Wednesday, January 23, 2008

Já Foi Dito Que Livros Não Poderiam Ser Lidos...


De tempos em tempos a Censura dá o ar de sua graça em nosso eterno berço esplêndido. Desta vez, os agraciados foram os jogos para PC Counter Strike e Everquest, proibidos e sendo recolhidos em todo o país. A alegação para tal medida é que a violência exacerbada pode influenciar negativamente crianças e adolescentes em plena formação e, portanto, altamente, sugestionáveis. Mas... espera aí! Esses jogos já não trazem uma classificação etária para maiores de 18 anos? Não seria o caso de fiscalização sobre os dois responsáveis pela chegada desses jogos às mãos dos menores, ou seja, pais e comerciantes? Sem falar do uso do artifício banal da generalização: eu passei minha adolescência assistindo Sexta-Feira 13 e nem por isso saí imitando o psicopata Jason, dando machadadas por aí.

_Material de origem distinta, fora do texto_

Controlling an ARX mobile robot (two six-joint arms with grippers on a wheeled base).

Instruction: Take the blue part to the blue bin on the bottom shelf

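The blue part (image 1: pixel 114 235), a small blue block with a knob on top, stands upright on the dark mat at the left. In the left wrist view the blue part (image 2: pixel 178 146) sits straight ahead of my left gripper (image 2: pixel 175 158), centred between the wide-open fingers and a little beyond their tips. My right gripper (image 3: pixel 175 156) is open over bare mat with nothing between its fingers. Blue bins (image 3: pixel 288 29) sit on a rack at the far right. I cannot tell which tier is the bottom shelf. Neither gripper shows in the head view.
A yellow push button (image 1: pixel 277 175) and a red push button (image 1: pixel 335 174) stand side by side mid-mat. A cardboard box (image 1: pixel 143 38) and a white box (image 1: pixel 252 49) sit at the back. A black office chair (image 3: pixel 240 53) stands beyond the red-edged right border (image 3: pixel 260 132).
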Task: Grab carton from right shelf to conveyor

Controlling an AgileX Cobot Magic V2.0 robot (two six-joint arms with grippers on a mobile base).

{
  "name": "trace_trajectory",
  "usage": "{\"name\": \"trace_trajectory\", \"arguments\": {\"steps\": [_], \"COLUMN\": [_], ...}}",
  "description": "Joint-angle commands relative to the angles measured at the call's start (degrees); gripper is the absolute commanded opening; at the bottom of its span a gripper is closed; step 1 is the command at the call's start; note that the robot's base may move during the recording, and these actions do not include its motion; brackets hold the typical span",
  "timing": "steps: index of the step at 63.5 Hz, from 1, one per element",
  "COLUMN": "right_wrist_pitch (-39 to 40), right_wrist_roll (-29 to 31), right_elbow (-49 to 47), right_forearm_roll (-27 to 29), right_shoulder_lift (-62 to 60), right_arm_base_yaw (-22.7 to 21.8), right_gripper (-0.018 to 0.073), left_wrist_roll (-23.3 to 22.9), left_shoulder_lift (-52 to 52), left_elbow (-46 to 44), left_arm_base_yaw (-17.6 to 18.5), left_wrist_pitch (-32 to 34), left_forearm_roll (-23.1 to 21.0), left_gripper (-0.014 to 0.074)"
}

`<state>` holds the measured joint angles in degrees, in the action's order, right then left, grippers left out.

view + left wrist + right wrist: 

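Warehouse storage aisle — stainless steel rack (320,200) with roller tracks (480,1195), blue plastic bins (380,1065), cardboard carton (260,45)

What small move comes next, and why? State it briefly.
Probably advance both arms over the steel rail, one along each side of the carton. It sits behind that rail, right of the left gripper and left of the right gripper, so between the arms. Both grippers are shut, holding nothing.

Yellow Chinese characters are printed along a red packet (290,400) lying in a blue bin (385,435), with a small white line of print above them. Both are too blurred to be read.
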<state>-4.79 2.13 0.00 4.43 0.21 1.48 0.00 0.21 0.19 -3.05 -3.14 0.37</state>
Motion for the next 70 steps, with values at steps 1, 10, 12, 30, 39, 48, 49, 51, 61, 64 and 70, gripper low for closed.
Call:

Vivemos numa época - como diz o comercial da TV Futura - em que temos a sorte de sermos livres para pensar. Livros são lidos. Filmes são vistos. Músicas ouvidas. Claro que isso varia de acordo com a cultura: os países muçulmanos, por exemplo, não gozam das mesmas liberdades. Chega-se a extremos para punir a ousadia de certos artistas - Salman Rushdie e seus "Versos Satânicos" que o diga. Em alguns cantões da China, recentemente, proibiu-se a Bíblia para menores de 18 anos, com a mesma justificativa para o que ocorre agora com Counter Strike e Everquest no Brasil: conteúdo de extrema violência. Não deixa de ser verdade.

Porém, o que ocorre no Brasil é o banimento, mesmo, com a consideração de que apenas a classificação etária não resolveu no caso dos jogos. Mas tal medida remete aos anos de chumbo da ditadura, onde publicações eram vetadas, músicas retalhadas e filmes proibidos por décadas - o Saló, de Pasolini, só foi liberado em 1989, 14 anos após seu lançamento - ou exibidos de forma constrangedora - o clássico Laranja Mecânica, de Stanley Kubrick foi exibidos nos cinemas com ridículas bolas pretas perseguindo as partes íntimas dos atores nas cenas de nudez.

A proibição dos jogos soa como tardios resquícios daquela época, mesmo que a atuação do Governo nesse sentido seja esporádica. Faz-se necessário perguntar: não era suficiente a classificação etária? Era necessária a retirada do produto do comércio? Como li num forum, está-se criando mais um estímulo à pirataria. Soa até um pouco ingênuo, realmente, achar que esses jogos sumirão de vez, apenas tirando-os das prateleiras. O efeito é parecido com o que ocorre quando a Igreja se insurge com determinados filmes. A polêmica para com O Código Da Vinci, tanto o filme quanto o livro, só fez aumentar a curiosidade e, em conseqüência, crescer vendas e bilheteria. Algo mais ou menos parecido acontece com o recente A Bússola de Ouro, criticado pelos religiosos como apologia ao ateísmo. E o filme vai bem de bilheteria, obrigado. Nos anos 90, quiseram banir a comédia Dogma, de Kevin Smith, que mostrava Deus vindo à terra como uma mulher e o 13º apóstolo (!) como um jovem negro. Pois o filme foi exibido por aqui e quem viu (eu aí incluído) constatou que, além de divertida, a obra nada tem de ofensivo e é até respeitoso e "cristão" demais, com seus exemplos de tolerância. Enfim, medidas proibitivas, no que se refere à cultura e suas manifestações, sempre trazem o risco de ser um tiro no pé - dos que as impõem. Por sinal, não seriam bons jogadores de Counter Strike.